Check the material that follows for the word "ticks" and say how many lines contain it, with no other words.
[Data shown — start]
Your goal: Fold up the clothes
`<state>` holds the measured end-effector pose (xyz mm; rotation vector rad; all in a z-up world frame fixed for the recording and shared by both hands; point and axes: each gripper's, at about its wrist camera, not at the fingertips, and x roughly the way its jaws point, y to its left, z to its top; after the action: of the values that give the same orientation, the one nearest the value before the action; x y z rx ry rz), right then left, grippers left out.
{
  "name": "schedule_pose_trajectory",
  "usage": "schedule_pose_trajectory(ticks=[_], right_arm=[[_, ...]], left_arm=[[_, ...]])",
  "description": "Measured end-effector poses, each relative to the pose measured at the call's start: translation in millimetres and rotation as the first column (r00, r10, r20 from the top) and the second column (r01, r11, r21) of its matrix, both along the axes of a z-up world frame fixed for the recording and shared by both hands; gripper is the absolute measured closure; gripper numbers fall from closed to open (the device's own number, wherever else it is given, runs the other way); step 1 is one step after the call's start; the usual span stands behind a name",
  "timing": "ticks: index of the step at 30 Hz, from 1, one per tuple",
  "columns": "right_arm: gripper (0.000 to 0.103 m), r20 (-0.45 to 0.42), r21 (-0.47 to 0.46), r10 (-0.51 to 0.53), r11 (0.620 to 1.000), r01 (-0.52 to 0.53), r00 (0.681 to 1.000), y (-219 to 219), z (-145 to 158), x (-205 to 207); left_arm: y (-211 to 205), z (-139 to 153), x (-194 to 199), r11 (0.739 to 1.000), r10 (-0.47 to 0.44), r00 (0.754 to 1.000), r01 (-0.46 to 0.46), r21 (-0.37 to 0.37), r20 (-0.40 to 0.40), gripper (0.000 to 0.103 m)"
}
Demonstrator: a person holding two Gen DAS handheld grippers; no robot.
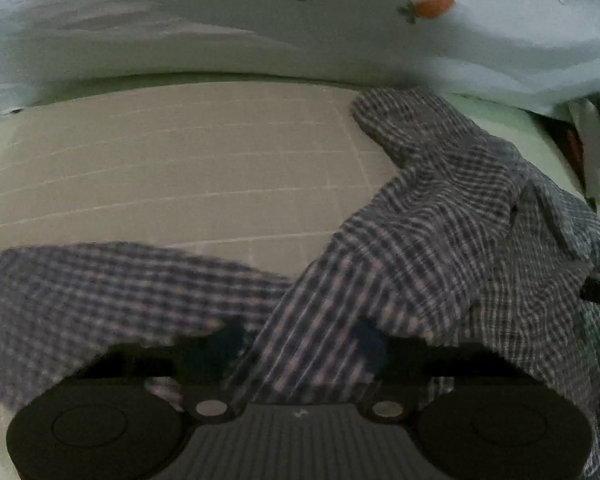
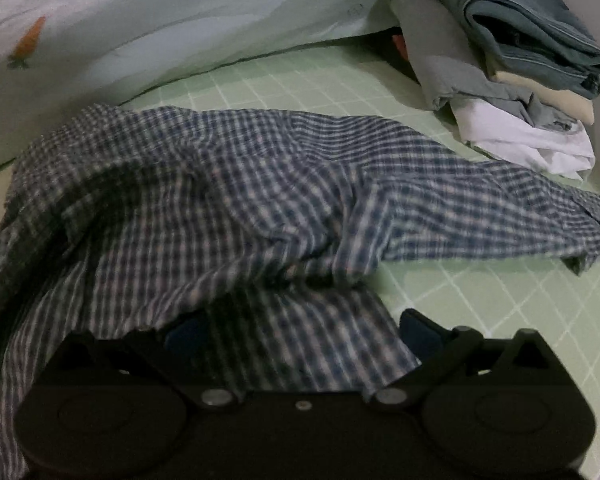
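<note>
Left gripper [image 1: 300, 338] pinching checked shirt [image 1: 420, 216] fabric for lifting; right gripper [image 2: 300, 330] wide apart, cloth draped between, unclamped. Folded stack [image 2: 520, 60] parked at mat [image 2: 500, 300] far corner.

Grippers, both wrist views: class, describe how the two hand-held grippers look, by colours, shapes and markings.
The left gripper has a black body, two round discs, silver pivot bolts, a ribbed grey centre plate and blue finger pads. The right gripper is similar: black, angular linkage arms, blue pads.

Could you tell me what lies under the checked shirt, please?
The checked shirt is spread on a green gridded mat, which shows around its edges. Whether anything else lies beneath it cannot be seen; the cloth covers that area and both grippers' fingertips.
</note>
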<state>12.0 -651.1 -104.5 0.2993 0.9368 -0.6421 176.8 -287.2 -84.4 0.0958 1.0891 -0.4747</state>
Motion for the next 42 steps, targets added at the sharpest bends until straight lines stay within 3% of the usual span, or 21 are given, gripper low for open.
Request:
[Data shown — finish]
Answer to the exercise: 2